■ **AIM OF THE EXERCISE**
Exactly the lines from the beginning of the material to the line with "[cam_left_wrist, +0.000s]" are to be repeated, both ends included.

■ **INFORMATION SUPPLIED**
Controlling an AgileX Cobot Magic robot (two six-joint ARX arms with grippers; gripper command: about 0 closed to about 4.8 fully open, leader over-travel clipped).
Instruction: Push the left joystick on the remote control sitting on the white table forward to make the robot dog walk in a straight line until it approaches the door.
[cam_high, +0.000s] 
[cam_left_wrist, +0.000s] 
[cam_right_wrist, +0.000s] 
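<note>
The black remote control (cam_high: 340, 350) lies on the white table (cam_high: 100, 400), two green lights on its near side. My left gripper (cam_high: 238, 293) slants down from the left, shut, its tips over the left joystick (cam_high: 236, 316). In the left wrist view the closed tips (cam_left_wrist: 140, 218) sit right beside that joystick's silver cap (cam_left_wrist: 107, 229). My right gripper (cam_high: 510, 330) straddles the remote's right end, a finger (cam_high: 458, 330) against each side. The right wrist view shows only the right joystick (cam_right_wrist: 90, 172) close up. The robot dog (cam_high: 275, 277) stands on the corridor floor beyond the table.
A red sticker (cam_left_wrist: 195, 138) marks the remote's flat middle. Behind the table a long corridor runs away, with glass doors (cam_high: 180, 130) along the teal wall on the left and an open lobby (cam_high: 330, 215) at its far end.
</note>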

■ **RESPONSE BELOW**
Controlling an AgileX Cobot Magic robot (two six-joint ARX arms with grippers; gripper command: about 0 closed to about 4.8 fully open, leader over-travel clipped).
Instruction: Push the left joystick on the remote control sitting on the white table forward to make the robot dog walk in a straight line until it approaches the door.
[cam_high, +0.000s] 
[cam_left_wrist, +0.000s] 

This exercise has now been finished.